KLK6 expression in skin induces PAR1-mediated psoriasiform dermatitis and inflammatory joint disease

Kallikrein-related peptidase 6 (KLK6) is a secreted serine protease hypothesized to promote inflammation via cleavage of protease-activated receptors (PAR)1 and PAR2. KLK6 levels are elevated in multiple inflammatory and autoimmune conditions, but no definitive role in pathogenesis has been established. Here, we show that skin-targeted overexpression of KLK6 causes generalized, severe psoriasiform dermatitis with spontaneous development of debilitating psoriatic arthritis-like joint disease. The psoriatic skin and joint phenotypes are reversed by normalization of skin KLK6 levels and attenuated following genetic elimination of PAR1 but not PAR2. Conservation of this regulatory pathway was confirmed in human psoriasis using vorapaxar, an FDA-approved PAR1 antagonist, on explanted lesional skin from psoriasis patients. Beyond defining a critical role for KLK6-PAR1 signaling in promoting psoriasis, our results demonstrate that KLK6-PAR1-mediated inflammation in the skin alone is sufficient to drive inflammatory joint disease. Further, we identify PAR1 as a promising cytokine-independent target in therapy of psoriasis and psoriatic arthritis. RNA-seq was performed to identify genes with altered expression in skin from Klk6+ transgenic mice (n = 3 males, n = 2 females) as compared to WT mice (n = 3 males, n = 2 females).
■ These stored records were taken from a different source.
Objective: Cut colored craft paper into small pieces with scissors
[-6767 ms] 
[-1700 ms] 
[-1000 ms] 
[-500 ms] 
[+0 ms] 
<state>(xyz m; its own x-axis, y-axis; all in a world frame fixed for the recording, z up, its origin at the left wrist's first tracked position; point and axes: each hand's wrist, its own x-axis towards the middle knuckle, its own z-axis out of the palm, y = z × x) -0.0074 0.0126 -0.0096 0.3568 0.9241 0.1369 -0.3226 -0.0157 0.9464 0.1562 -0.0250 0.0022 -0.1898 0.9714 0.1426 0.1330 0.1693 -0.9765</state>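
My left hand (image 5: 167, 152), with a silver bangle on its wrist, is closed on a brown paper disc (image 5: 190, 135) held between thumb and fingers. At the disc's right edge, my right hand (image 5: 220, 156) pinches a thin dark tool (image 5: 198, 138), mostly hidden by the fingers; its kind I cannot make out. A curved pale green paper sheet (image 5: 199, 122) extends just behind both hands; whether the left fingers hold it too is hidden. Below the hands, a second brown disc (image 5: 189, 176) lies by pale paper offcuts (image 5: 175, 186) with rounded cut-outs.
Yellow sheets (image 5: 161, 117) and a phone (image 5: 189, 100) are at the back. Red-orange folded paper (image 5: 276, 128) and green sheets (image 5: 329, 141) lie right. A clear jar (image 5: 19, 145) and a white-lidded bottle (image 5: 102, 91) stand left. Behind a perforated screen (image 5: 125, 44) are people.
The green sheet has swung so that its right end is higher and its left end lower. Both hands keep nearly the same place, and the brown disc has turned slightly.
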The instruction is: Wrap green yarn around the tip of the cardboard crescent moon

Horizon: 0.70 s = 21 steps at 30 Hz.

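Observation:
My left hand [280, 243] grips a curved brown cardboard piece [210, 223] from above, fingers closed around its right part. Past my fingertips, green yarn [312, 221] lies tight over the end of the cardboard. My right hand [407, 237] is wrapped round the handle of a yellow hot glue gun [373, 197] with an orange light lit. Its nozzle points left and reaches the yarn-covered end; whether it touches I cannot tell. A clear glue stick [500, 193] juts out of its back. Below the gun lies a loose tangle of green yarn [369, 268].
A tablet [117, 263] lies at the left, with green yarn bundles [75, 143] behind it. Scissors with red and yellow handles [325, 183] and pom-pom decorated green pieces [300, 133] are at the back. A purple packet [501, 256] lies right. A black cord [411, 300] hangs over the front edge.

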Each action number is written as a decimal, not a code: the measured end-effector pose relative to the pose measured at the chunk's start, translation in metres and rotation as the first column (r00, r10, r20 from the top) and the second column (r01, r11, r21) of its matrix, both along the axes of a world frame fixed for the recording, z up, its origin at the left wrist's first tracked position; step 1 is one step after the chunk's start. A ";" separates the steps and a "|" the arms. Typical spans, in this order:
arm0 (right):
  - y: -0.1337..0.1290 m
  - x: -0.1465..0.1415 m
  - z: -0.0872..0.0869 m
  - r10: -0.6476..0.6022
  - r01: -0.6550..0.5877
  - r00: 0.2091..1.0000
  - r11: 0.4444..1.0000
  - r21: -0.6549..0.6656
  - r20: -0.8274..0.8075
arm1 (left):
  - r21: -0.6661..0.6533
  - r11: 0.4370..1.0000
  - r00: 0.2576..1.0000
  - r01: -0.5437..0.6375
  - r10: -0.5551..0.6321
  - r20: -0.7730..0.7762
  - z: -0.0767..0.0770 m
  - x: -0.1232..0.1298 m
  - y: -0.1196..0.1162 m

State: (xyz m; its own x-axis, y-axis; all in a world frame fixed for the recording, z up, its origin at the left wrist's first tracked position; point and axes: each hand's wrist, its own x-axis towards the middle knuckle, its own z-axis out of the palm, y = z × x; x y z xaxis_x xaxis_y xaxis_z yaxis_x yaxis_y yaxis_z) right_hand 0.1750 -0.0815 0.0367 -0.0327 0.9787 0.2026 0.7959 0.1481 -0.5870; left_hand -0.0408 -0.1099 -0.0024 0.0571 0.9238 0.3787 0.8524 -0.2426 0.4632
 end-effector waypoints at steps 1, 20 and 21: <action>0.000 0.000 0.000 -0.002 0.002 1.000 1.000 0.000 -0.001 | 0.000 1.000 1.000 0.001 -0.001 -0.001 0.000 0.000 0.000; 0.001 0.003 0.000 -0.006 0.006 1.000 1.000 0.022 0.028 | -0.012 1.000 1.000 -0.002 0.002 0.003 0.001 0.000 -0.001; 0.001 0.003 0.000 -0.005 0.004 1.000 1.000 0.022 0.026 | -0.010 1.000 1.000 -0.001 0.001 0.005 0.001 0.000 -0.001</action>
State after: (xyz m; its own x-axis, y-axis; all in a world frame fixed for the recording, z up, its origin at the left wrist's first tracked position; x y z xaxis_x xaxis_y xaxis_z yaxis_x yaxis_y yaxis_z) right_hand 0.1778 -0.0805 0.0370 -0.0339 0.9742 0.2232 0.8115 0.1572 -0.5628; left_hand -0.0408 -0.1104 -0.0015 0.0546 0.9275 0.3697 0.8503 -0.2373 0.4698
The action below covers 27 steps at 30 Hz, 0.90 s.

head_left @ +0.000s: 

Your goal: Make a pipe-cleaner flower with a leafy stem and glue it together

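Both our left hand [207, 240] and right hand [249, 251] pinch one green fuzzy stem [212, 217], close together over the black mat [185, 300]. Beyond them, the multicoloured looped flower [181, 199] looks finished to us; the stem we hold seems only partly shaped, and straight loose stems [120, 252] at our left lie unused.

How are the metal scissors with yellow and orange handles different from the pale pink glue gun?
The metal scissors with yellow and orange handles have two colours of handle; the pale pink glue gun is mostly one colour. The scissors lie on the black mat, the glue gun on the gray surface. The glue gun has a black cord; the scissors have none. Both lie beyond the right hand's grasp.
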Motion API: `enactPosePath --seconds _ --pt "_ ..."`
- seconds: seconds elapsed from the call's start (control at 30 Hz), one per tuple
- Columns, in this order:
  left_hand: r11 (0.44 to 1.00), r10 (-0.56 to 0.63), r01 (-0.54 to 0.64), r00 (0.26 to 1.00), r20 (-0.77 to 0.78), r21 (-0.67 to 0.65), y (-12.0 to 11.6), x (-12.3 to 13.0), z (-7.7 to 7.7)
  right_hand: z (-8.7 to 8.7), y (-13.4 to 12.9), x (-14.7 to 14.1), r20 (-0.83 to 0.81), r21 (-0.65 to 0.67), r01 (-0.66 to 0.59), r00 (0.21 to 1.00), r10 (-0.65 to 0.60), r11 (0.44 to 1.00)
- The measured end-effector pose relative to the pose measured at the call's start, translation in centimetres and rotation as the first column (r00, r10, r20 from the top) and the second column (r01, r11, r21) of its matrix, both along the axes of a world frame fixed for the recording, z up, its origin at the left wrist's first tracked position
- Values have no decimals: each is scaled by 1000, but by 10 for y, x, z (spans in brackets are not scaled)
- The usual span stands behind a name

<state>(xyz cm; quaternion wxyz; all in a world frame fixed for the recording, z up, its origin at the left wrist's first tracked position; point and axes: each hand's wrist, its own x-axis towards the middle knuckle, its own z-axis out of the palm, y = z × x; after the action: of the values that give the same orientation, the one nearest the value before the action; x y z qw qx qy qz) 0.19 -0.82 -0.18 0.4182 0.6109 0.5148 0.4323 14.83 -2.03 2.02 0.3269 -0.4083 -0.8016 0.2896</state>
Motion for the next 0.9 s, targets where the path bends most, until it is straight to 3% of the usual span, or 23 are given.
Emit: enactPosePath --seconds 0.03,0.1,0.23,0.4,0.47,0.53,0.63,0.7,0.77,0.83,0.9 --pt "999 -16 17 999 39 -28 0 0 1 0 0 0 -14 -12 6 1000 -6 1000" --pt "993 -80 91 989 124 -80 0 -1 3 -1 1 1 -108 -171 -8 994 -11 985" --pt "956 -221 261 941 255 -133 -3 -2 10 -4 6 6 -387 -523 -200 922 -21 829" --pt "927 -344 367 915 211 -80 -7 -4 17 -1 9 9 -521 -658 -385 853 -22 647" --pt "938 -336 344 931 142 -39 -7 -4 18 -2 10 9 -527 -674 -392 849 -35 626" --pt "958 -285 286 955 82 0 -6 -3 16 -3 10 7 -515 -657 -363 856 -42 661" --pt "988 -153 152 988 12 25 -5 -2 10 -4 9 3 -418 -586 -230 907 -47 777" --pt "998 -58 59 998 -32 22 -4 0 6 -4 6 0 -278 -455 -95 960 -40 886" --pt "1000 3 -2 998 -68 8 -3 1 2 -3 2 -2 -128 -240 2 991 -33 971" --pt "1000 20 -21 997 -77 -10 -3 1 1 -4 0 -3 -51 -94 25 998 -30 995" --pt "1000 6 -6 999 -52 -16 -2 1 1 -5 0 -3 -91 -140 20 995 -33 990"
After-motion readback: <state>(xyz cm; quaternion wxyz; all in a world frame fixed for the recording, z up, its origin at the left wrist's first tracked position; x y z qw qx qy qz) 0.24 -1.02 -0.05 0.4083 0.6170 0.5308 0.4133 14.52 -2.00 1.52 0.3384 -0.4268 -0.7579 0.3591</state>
激肽释放酶相关肽酶6（Kallikrein-related peptidase 6, KLK6）是一种分泌型丝氨酸蛋白酶，被推测可通过切割蛋白酶激活受体1（protease-activated receptor 1, PAR1）与蛋白酶激活受体2（protease-activated receptor 2, PAR2）促进炎症反应。KLK6水平在多种炎症性与自身免疫性疾病中均存在升高，但其在疾病发病机制中的确切作用尚未得到明确证实。本研究证实，皮肤靶向过表达KLK6可引发全身性重症银屑病样皮炎，并自发形成衰弱性银屑病关节炎样关节病变。皮肤与关节的银屑病样表型可通过恢复皮肤KLK6水平得到逆转，且可通过遗传敲除PAR1（而非PAR2）得以缓解。利用沃拉帕沙（vorapaxar）——一种获美国食品药品监督管理局（Food and Drug Administration, FDA）批准的PAR1拮抗剂——处理银屑病患者的皮损外植体，证实了该调控通路在人类银屑病中具有保守性。本研究不仅明确了KLK6-PAR1信号通路在银屑病发生发展中的关键作用，还证实仅皮肤内KLK6-PAR1介导的炎症反应即可独立驱动炎性关节病变。此外，本研究鉴定出PAR1可作为治疗银屑病与银屑病关节炎的极具潜力的非细胞因子依赖性治疗靶点。本研究对Klk6过表达转基因小鼠（n=3只雄性、n=2只雌性）与野生型（Wild Type, WT）小鼠（n=3只雄性、n=2只雌性）的皮肤组织进行了RNA测序（RNA-seq），以筛选表达水平发生显著改变的基因。